Pun demikian dengan bekas pelatih Warta Kusuma. Meski menurutnya, Persipasi tidak akan sama lagi seperti musim lalu. “Ya walaupun nanti kita tetap eksis, dan (kalau) saya masih ditunjuk jadi pelatihnya, ya saya juga harus kerja keras karena materi pemain ini udah engga ada, udah abis. Paling yang ada pemain di tingkat Divisi 1, Divisi 2. Yang amatiran.”
Untuk menyelamatkan klub tersebut dibentuklah tim penyelamat. Salah satu tugasnya, tentu mencari solusi pembayaran tunggakan gaji pemain. Sekretaris tim, Iwan Ruswanto mengklaim masalah ini akan selesai sebelum Maret mendatang. “Persipasi ini berangkatnya bukan dari nol, (tapi) dari minus dengan utang yang ada sekarang ini. Jadi Ketua Persipasi yang sekarang ini menjamin bahwa utang-utang itu akan diselesaikan, terutama untuk pemain. KBR68H: Pastinya sebelum liga bergulir? Iya,” tegasnya.
Ia juga memastikan, tim akan eksis lagi. “Apa bila bicara soal persiapan, sampai sekarang kan masih nol nih. Jadi kemungkinan ya kita ikut
Liga Primer Indonesia karena bergulirnya bulan Maret. Kita juga tidak mau tim ini hanya asal-asalan, kemudian masyarakat kecewa dengan hasil yang didapat Persipasi.
Libatkan Swasta
Sementara pemerintah setempat bersama Pengurus Cabang PSSI Kota Bekasi juga sudah meminta perusahaan swasta berperan membantu pendanaan klub. Namun menurut Sekretaris Umum Pengcab PSSI, Udin Sumarsyah, antusiasme mereka masih minim.
“Seandainya ada 3000 perusahaan, yang datang (diundang) paling banyak 15. Masih jauh (dari harapan). Undangannya sudah dikirim, tapi yang jalan engga tau juga.
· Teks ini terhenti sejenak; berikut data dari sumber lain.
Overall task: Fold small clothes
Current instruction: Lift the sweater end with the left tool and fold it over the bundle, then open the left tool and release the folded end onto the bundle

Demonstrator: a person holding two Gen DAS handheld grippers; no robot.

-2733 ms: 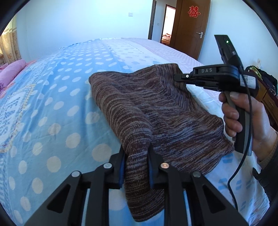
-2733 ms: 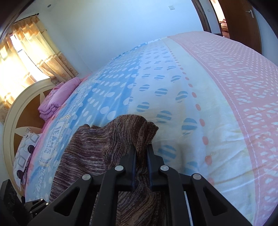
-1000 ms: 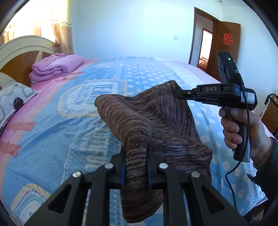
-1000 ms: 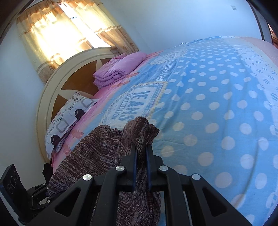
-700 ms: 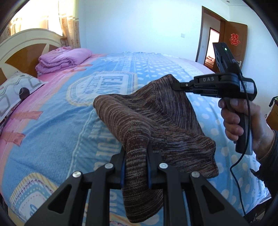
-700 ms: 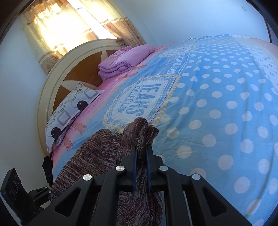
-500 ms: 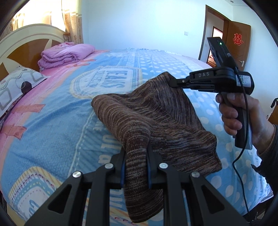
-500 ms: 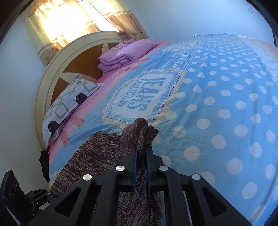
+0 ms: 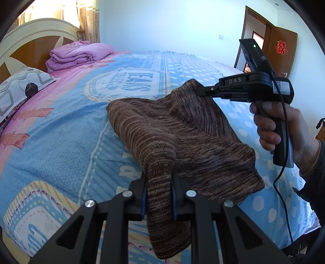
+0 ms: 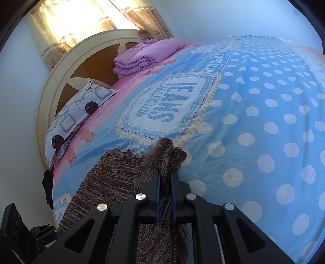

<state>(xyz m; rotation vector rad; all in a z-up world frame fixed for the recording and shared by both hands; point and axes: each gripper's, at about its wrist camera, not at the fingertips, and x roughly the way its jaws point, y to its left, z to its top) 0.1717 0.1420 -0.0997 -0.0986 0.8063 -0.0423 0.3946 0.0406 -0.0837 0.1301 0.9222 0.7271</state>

Kan yang diundang misalnya 300 dulu, tapi yang datang sedikit.”
Masalah tunggakan gaji pemain sudah lama dipermasalahkan Asosiasi Pemain Profesional Indonesia (APPI). Dari data APPI, ada belasan klub dari dua kompetisi, LPI dan Liga Super Indonesia (LSI), yang belum melunasi gaji pemain. Ketua APPI Valentino Simanjuntak mengatakan lembaganya akan mengambil sikap jika persoalan gaji tak selesai sampai Januari lalu.
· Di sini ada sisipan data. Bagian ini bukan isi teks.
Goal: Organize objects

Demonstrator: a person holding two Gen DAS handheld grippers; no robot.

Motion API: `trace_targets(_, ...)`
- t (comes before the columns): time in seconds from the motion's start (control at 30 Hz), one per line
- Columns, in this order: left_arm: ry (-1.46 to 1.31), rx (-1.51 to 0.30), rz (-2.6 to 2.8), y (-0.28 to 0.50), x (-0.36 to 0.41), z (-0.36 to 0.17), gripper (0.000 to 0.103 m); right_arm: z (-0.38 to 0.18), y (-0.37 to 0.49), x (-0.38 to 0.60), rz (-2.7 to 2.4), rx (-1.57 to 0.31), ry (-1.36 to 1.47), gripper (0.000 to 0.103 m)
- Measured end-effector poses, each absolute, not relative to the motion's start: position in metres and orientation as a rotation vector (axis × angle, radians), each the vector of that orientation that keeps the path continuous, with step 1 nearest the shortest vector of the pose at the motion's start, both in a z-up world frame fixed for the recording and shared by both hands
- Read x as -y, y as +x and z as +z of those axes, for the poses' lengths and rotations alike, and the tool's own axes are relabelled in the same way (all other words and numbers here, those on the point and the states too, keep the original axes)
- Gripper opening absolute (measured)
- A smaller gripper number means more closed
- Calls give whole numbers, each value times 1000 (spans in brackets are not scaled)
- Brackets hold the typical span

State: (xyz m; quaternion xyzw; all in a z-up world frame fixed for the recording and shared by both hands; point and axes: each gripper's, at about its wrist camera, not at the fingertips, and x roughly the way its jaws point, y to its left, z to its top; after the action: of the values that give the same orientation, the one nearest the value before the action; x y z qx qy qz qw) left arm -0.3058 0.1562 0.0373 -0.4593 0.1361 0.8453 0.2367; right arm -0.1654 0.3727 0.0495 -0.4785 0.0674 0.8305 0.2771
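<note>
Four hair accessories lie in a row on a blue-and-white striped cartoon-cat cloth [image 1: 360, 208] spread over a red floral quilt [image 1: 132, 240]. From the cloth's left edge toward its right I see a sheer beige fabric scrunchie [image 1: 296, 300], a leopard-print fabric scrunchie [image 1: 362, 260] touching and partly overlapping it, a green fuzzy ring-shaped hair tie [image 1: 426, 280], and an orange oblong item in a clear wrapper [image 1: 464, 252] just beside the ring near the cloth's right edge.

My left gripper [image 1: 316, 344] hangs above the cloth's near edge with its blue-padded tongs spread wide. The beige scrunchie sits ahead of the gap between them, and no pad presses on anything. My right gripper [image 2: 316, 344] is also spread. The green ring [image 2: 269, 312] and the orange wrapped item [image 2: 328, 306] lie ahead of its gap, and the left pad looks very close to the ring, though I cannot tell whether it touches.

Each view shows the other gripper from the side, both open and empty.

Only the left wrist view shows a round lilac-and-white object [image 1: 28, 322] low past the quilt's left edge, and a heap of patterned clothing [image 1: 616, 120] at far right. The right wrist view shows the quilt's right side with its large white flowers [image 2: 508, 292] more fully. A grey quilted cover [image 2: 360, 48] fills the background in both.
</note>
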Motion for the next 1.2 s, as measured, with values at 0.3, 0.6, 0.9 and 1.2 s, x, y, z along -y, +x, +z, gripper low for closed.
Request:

Valentino: Sudah dipikirkan, tapi itu masih internal kami saja. Kami belum bisa informasikan.
KBR68H: Soal langkah hukum itu?
Valentino: Ya sudah banyak opsi-opsinya kita ingin melakukan apa saja. Karena ini kan kasusnya massal. Kalau bicara hukum, kan engga se-simpel itu juga. Dan kalau melihat hukum yang berlaku, saya mau tanya, ISL itu mengacu kemana? Makanya berbagai opsi sudah kita pikirkan, tapi belum bisa diputuskan. Banyak orang bilang (ISL) legal, tapi orang tidak menyadari, ISL mana bisa diselesaikan secara FIFA karena mereka tidak diakui.
Bagi para pemain Persipasi mereka sudah memberi toleransi bagi klub yang berbulan-bulan menunggak gaji. Menurut penjaga gawang Pipik Suratno, dicicil pun, ia akan terima.”(Menangis) Saya juga kan punya keluarga, punya anak. Saya hidupi keluarga saya, salah satunya ya dari sepakbola itu. Dari gaji main bola. Sembilan bulan lamanya saya engga terima gaji ya, terus terang aja keluarga juga, kalau mau dibilang terlantar, ya mungkin bisa. Tapi saya tetap bersyukur di sini, saya dikelilingi orang-orang yang sayang sama saya, “ katanya.
Tak becusnya pengurus mengelola klub secara professional akhirnya mengorbankan pemain seperti Pipik Suratno . Situasi karut-marut klub dan sepak bola Indonesia yang kaya konflik dan miskin prestasi, membuatnya ragu untuk terus berkarir di olah raga paling popular di tanah air tersebut.